### Task statement:
Return all lines of the data in which the string "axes" occurs.

### Information provided:
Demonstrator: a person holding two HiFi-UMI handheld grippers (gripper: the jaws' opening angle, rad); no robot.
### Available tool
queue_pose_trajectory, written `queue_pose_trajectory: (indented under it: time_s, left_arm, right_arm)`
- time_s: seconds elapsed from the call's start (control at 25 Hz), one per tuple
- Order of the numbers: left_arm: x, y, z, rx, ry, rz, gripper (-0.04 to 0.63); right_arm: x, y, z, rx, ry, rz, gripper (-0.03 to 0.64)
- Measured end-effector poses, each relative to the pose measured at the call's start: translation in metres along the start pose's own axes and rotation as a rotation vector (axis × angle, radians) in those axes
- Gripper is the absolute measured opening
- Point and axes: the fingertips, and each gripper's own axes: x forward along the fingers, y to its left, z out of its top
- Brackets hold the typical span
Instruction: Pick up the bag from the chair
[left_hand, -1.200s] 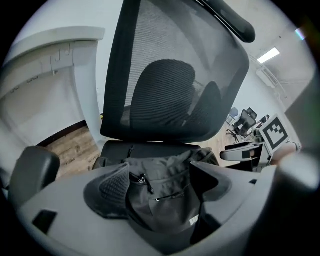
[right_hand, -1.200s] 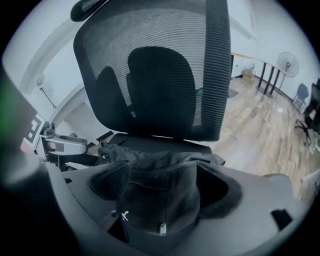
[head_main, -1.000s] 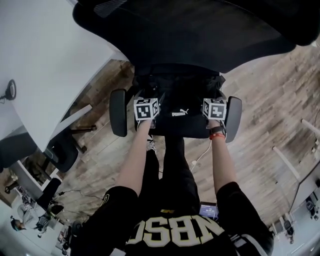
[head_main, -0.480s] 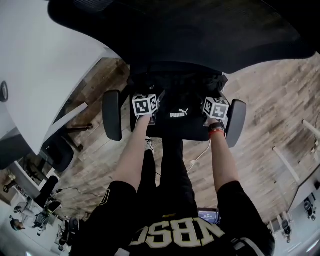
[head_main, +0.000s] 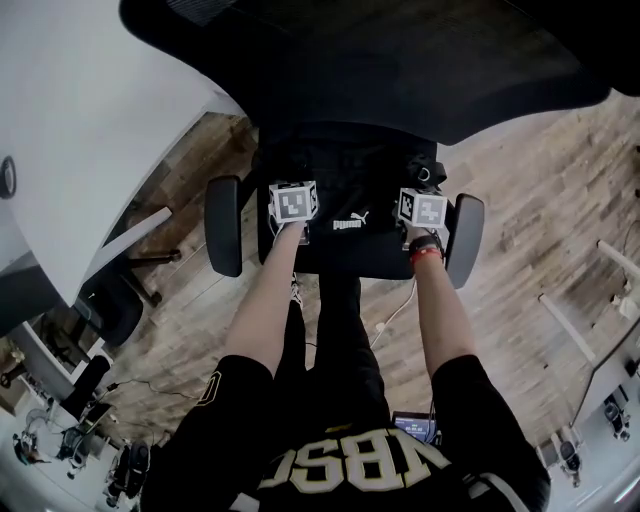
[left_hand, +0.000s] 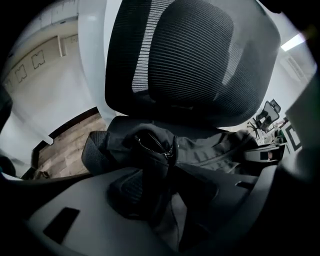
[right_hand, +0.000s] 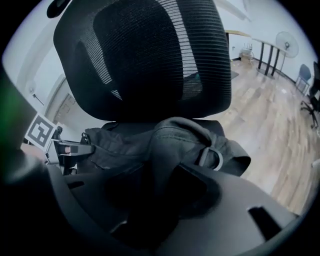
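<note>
Black fabric of the bag (head_main: 352, 200) is seen lying on the seat of the chair (head_main: 400, 80), between the two armrests (head_main: 224, 225). Both forearms (head_main: 265, 310) are stretched forward and downward from the body, side by side. Each gripper is pointed steeply down at one end of the bag: the left hand-held gripper (head_main: 293, 195) at the left end, the right hand-held gripper (head_main: 422, 200) at the right end. The jaws of both have just been closing, and a bunched fold of the bag is pinched between each pair.

From the head view only the marker cubes (head_main: 294, 203) are made out, with the jaws hidden beneath them. A white logo (head_main: 350, 222) on the bag and a red wristband (head_main: 425, 254) on the right wrist are shown there alone.

The grip itself is revealed only by the gripper views. In the left gripper view a zip (left_hand: 150, 145) is seen just beyond the clamped fold, with the mesh backrest (left_hand: 190, 60) upright behind. In the right gripper view a metal ring (right_hand: 212, 159) is shown beside the clamped fold, and the wooden floor (right_hand: 270, 110) is seen to the right.
</note>
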Motion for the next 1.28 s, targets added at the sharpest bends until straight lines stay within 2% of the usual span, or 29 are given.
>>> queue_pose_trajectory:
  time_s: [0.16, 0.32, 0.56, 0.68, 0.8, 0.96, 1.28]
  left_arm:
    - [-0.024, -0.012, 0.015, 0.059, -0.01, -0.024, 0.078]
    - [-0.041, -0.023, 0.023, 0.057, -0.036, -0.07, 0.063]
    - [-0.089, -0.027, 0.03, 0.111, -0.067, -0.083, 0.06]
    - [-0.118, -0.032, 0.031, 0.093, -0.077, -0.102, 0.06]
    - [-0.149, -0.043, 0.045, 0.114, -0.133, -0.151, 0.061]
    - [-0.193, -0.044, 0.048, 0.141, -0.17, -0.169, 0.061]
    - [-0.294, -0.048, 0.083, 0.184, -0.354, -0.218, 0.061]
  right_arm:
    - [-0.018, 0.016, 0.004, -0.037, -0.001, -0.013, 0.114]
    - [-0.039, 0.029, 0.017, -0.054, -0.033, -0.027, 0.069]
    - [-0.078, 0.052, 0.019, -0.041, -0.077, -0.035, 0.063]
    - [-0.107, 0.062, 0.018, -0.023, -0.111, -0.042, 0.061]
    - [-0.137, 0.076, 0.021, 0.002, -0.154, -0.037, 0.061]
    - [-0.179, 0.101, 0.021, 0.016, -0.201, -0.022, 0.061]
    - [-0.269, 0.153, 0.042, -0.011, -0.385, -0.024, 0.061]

### Answer area:
- Measured end-effector poses, each relative to the pose measured at the call's start: translation in metres along the start pose's own axes and rotation as a rotation vector (axis × angle, radians) in those axes
- Point and axes: the fingertips, and each gripper's own axes: x forward along the fingers, y to its left, z out of its top

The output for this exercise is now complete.